Sunday, 20 July 2014

Saturday 19th July

Day two was another early start, breakfast was at 5.50am and then we set off at 6.20am to head to another part of Amakhala to experience our first mass capture.  We were moving groups of Zebra, Red Hartebeest and Blesbok whose numbers had outgrown the reserve.  After members of the capture team had set up the pen yesterday, we assumed our positions for the stampede!

The capture pen is a temporary structure set up on the reserve consisting of poles, wire cables and canvas curtains cunningly disguised with branches and bushes.  The animals were herded towards the pen by a helicopter, which used a siren to let us know when the animals had entered certain areas.  It was our job to close and secure the curtains behind the animals, imitating a solid wall and allowing them to be funnelled towards the waiting truck.  Some of the animals such as the zebra, weren’t too keen and insisted on attempting to escape regardless of who stood in their way – quite an adrenaline rush, as it was our job to convince them to run towards the truck and not us!  This was achieved by shouting, waving our arms about and hitting the curtains.

Once the zebra were loaded, they were sedated from a distance using a pole syringe, as they were quite feisty and surprisingly big (averaging 350kg!)

After returning to the lodge for lunch we were debriefed on our activities for the afternoon.  There were 15 Black Wildebeest that still needed relocating but could not be herded across the deep river towards the pen.  Instead of another mass capture Dr Fowlds sedated these by darting them from a helicopter.  We were split into 3 teams, each responsible for collecting and treating the darted wildebeest.  Each team followed the helicopter and the stampeding herd in the back of a pickup truck; when the animal was sufficiently sedated we loaded it onto a stretcher and transported it back to the lorry.
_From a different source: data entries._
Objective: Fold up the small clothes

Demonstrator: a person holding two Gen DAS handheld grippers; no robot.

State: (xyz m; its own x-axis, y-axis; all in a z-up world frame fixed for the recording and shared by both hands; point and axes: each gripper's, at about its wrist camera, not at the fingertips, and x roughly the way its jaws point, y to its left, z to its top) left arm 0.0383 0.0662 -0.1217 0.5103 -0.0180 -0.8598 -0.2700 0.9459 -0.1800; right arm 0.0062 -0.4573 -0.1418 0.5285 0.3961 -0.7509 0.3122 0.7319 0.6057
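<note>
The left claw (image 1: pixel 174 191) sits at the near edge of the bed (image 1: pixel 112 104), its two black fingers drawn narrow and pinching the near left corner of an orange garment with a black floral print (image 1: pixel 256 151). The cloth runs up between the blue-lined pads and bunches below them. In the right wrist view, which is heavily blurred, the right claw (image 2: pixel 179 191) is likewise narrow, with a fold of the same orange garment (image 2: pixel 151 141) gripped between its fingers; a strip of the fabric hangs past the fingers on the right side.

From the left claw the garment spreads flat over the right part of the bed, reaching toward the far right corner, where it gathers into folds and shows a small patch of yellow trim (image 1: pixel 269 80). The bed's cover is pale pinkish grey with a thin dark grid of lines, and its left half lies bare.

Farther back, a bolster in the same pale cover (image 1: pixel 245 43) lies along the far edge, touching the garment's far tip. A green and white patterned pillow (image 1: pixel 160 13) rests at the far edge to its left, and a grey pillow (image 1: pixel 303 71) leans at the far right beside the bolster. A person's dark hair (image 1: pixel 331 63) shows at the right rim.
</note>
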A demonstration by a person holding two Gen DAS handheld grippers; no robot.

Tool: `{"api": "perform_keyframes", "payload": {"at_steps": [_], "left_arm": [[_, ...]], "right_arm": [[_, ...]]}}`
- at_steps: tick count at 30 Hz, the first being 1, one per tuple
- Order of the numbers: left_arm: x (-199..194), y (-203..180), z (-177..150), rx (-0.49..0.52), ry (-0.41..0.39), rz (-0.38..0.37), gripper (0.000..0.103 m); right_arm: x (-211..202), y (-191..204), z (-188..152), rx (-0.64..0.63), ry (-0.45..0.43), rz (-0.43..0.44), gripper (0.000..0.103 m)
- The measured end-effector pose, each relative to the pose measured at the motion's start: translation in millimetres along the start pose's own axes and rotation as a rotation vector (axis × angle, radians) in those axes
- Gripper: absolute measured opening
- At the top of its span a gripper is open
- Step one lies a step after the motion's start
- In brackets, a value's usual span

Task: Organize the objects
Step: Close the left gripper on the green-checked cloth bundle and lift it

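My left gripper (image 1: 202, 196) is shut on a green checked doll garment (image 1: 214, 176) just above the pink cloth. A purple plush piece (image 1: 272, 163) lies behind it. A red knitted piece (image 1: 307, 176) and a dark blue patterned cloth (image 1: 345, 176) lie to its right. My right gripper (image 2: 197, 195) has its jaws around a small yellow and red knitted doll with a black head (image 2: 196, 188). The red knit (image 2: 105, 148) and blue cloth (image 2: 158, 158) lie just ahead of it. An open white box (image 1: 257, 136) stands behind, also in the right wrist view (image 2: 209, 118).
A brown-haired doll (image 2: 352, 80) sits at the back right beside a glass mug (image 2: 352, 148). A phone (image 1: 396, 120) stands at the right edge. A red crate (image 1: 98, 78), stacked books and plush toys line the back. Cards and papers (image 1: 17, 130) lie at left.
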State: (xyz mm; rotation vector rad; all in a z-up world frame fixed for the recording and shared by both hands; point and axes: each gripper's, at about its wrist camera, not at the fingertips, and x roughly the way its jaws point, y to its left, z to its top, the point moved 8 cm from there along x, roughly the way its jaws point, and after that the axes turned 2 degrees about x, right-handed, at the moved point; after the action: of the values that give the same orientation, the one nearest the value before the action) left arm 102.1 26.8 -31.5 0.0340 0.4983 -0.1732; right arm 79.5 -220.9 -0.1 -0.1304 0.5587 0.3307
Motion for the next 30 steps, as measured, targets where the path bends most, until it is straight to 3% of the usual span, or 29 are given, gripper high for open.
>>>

Here we administered antibiotics, vitamins and an extra sedative, whilst monitoring the anaesthetic and keeping it in the correct recumbency.  Once all teams had their animals loaded and medicated we coordinated the anaesthetic reversal as we did with the Buffalo yesterday.

Further monitoring from outside the truck ensured the Wildebeest recovered well and were safe to transport.

Todays exhilarating procedures highlighted the need for speed, accuracy and good teamwork to ensure the safety of everyone involved given the unpredictable nature of wild animals!

Written by Siobhan Cox and Shamanthi Shankar


  1. Exciting and rewarding work! Love the action-packed shots and especially the buffalo eye close-up! Well done Jo, again!

  2. Great photos. The students look as if they are really absorbed in what they are doing!